1Experimental 7T MRI Unit, IDIBAPS, Barcelona, Spain, 2CIBER de Bioingeniería, Biomateriales y Nanomedicina (CIBER-BBN) Group of Biomedical Imaging of the University of Barcelona, Barcelona, Spain, 3Neuronal Control of Metabolism (NeuCoMe) Laboratory, IDIBAPS, Barcelona, Spain

Synopsis

The purpose of this study was to investigate if resting state functional MRI is able to reveal brain network changes associated to pregnancy in C57Bl6 mice. 12 mice were scanned before and 3 weeks after pregnancy using a classical resting state fMRI proptocol. Dual regression was performed using these 20 components to find the subject-specific time-series and spatial maps for each network. Significant differences were observed in the striatal, the insula-amygdala and the hippocampal-brainstem networks. Our results reveal that in pregnant C57Bl6 female micethere is reorganization of brain connectivity in specific brain regions and networks.

Introduction

Pregnancy involves radical hormone surges and biological adaptations including short-term and long-lasting changes in the brain1. C57Bl6 mice are widely used as animal models of multiple brain diseases and used as genotypic background for multiple knockout and transgenic strains. The purpose of this study was to investigate if resting state functional MRI is able to reveal brain changes associated to pregnancy in C57Bl6 mice so it can be used as a screening method to further investigate the altered regions at a molecular level.

Methods

12 mice were scanned before and 3 weeks after pregnancy on a 7T Bruker BioSpec under medetomide anesthesia (bolus injection of 0.6 mg/kg) and using a single-shot gradient-echo EPI sequence. 420 volumes of 96x96x18 voxels and 0.21x0.21x0.5 mm³/voxel were acquired with TR = 2 s and TE = 10.75 ms. Image preprocessing included: slice-timing, motion correction, skull-stripping, spatial normalization, spatial smoothing, detrending and regression by motion parameters, and temporal filtering (0.01 - 0.1 Hz). 20 independent components were obtained using FSL MELODIC 2 considering the whole cohort. Dual regression was performed using these 20 components to find the subject-specific time-series and spatial maps for each network. The standard deviation of the time-series (Amplitude) of each component and the mean of the Z-values in the spatial maps where each network was localized (Shape Variability) 3 were computed for each subject and the differences between groups were evaluated using Kruskall-Wallis test.

Results

Amplitude was significantly (uncorrected p<0.05) higher in the pregnancy group compared to the pre-pregnant animals in the striatal network (Fig. 1a) and the insula-amygdala network (Fig. 1b).
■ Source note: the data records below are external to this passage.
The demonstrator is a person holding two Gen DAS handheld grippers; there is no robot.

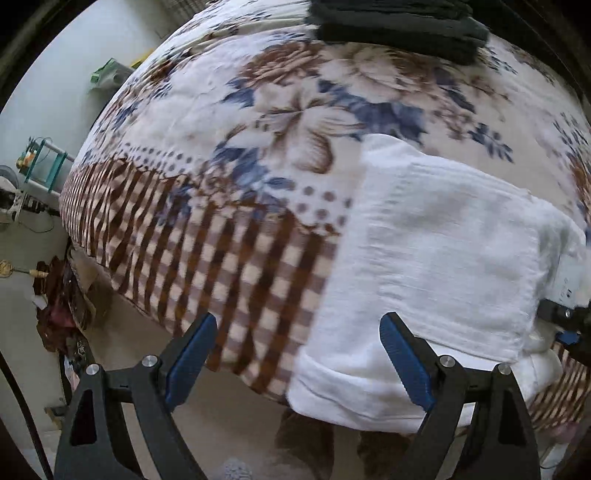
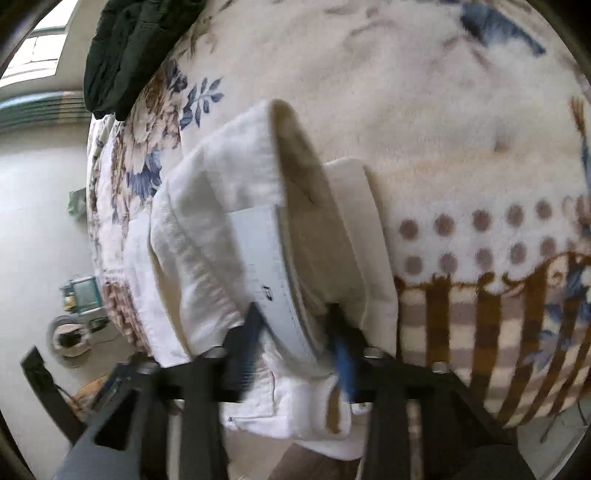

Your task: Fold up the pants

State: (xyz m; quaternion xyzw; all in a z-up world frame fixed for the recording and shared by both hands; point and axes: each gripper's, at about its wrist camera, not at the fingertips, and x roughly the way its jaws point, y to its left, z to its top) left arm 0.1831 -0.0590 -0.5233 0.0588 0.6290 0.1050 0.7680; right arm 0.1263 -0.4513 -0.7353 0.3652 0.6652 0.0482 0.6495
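Note:
White pants (image 1: 436,251) lie folded on the floral and checked blanket (image 1: 258,129), near the bed's front edge. My left gripper (image 1: 298,319) hovers above the pants' left border, open, with nothing between its blue pads. In the right wrist view the pants (image 2: 207,206) show their waistband (image 2: 273,266) raised on edge. My right gripper (image 2: 291,332) is shut on that waistband, one finger on each side. The right gripper (image 1: 565,321) also shows at the right edge of the left wrist view, at the pants' right end.
A dark folded garment (image 1: 399,29) lies at the far side of the bed, and it is also seen as a dark garment (image 2: 136,48) at upper left in the right wrist view. The floor (image 1: 37,302) left of the bed holds a teal frame (image 1: 48,162) and dark red cloth (image 1: 59,306).

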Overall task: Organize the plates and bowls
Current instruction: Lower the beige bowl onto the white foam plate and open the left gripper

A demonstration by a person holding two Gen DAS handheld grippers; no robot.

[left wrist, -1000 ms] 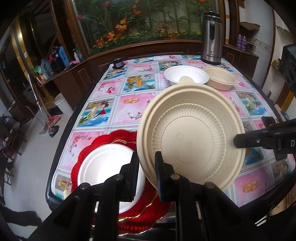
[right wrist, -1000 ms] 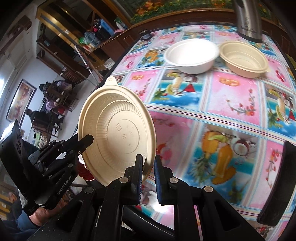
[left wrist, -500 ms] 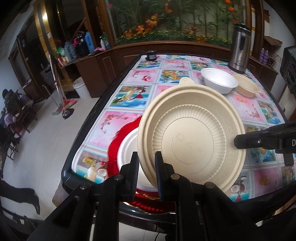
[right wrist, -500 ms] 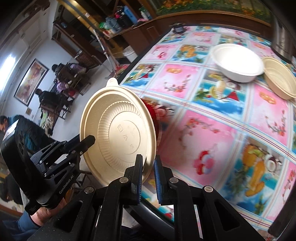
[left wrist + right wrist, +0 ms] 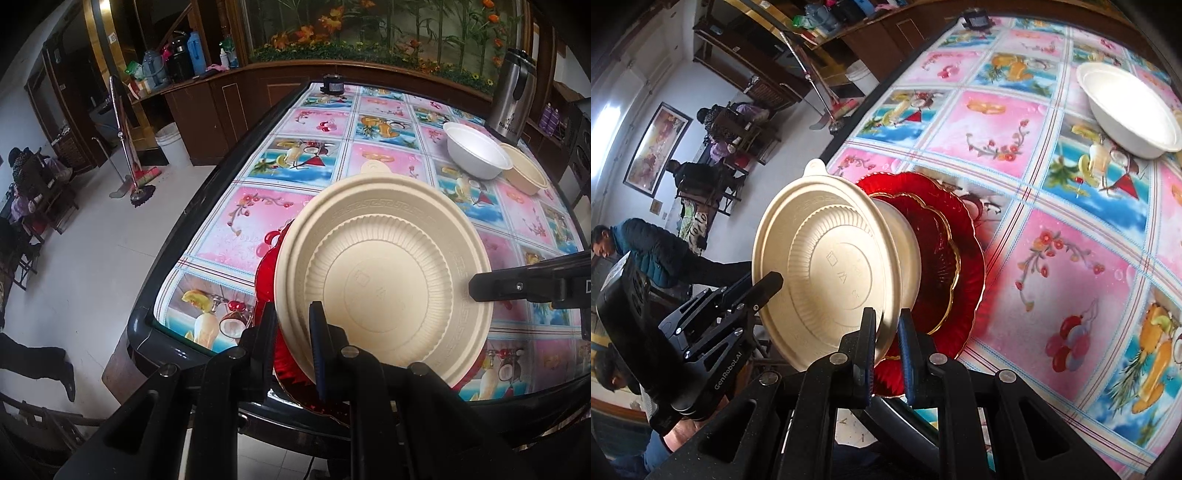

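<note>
Both grippers, L (image 5: pixel 291 332) & R (image 5: pixel 886 339), pinch beige plate (image 5: pixel 380 280) rim.

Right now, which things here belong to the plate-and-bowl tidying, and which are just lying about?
Part of the job:
beige plate, pinched at its rim by both grippers
red plates
white bowl
beige bowl

Just lying about:
steel flask
small black object
mop
</note>
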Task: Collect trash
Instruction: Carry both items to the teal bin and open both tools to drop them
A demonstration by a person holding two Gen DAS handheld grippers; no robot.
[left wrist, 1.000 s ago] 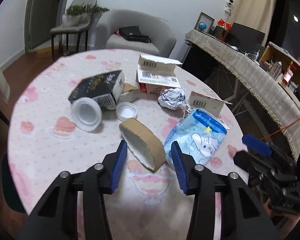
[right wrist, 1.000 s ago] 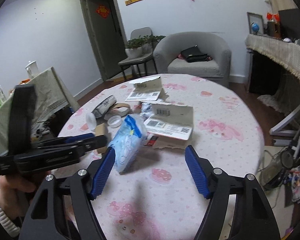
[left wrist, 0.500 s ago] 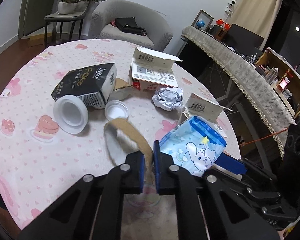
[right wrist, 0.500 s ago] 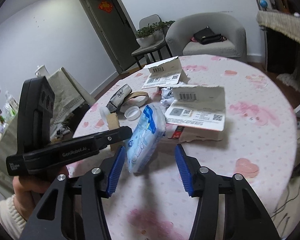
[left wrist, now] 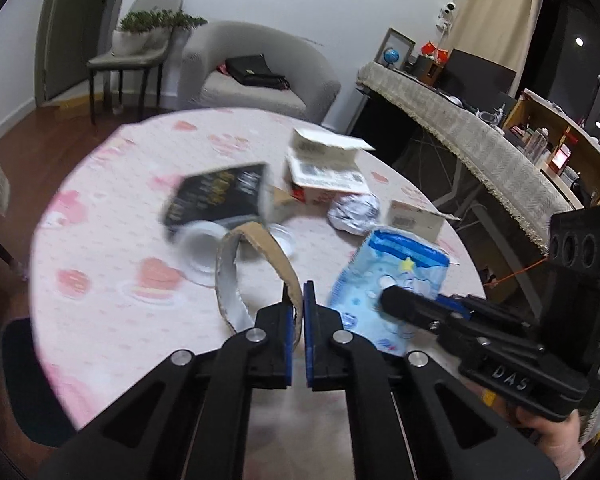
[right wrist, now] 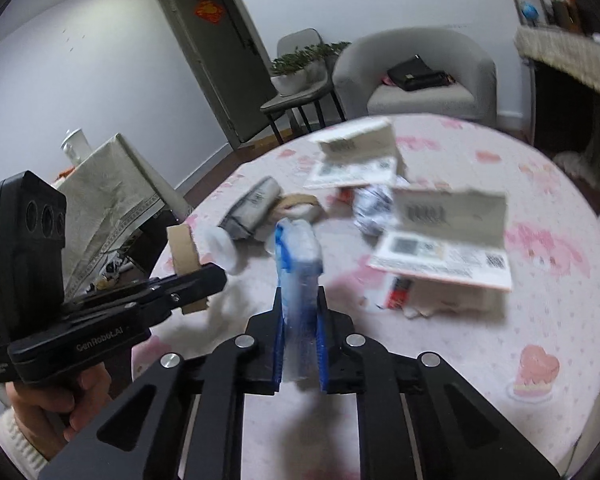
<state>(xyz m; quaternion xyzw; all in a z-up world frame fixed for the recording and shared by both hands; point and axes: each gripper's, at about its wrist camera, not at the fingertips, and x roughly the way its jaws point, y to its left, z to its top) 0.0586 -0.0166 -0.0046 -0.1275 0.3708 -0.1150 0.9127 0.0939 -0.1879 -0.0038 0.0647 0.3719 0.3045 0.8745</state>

On the other hand, a significant decrease in shape variability was observed in the hippocampal-brainstem network (Fig. 2) in the pregnant females compared to the non-pregnancy group.

Discussion

Both the striatal network and the insula-amygdala network have been related to the limbic system. The striatum is more involved in reward and motor responses while the insular cortex and the amygdala have been involved in emotional awareness 4, gustatory functions 5 and in the effective managing of social interactions and the maintenance of social relationships 6. On the other hand, the connectivity between hippocampus and deep mesencephalic nuclei might be related with sleep regulation and memory consolidation systems 7. Therefore, our results reveal that also in experimental animal models such as pregnant C57Bl6 female mice, there is reorganization of brain connectivity in specific regions and networks which are also reorganized in pregnant women 1.

Conclusion

Resting state fMRI in mice is a feasible tool to study brain reorganization during pregnancy in experimental animal models and to investigate physiological alterations occurring during this period.

Acknowledgements

This work has been funded by the project PI14/00595, integrated in the Plan Nacional I+D+I and co-funded by ISCIII-Subdirección General de Evaluación and European Regional Development Fund (ERDF); and by the Fundació La Marató de TV3 (201441 10). CIBER-BBN is an initiative financed by the Instituto de Salud Carlos III with assistance from the European Regional Development Fund. We are indebted to the Experimental MRI 7T Unit of IDIBAPS.

References

1. Hoekzema, E., Barba-Müller, E., Pozzobon, C., Picado, M., Lucco, F., García-García, D., Soliva, J.C., Tobeña, A., Desco, M., Crone, E.A., Ballesteros, A., Carmona, S., Vilarroya, O. Pregnancy leads to long-lasting changes in human brain structure. Nat. Neurosci. 2017; 20:296.

2. Beckmann, C.F., Smith, S.M. Tensorial extensions of independent component analysis for multisubject FMRI analysis. NeuroImage 2005; 25:294-311

3. Nickerson, L.D., Smith, S.M., Öngür, D., Beckmann, C.F. Using Dual Regression to Investigate Network Shape and Amplitude in Functional Connectivity Analyses. Front. Neurosci. 2017; 11:115.

4. Gu, X., Hof, P.R., Friston,K.J., Fan, J. Anterior Insular Cortex and Emotional Awareness. J. Comp. Neurol. 2013; 521:3371.

5. Deen, B., Pitskel, N.B., Pelphrey, K.A. Three Systems of Insular Functional Connectivity Identified with Cluster Analysis. Cereb. Cortex. 2011; 21:1498.

6. Bickart, K.C., Dickerson, B.C., Barrett, L.F. The amygdala as a hub in brain networks that support social life. Neuropsychologia. 2014; 63:248.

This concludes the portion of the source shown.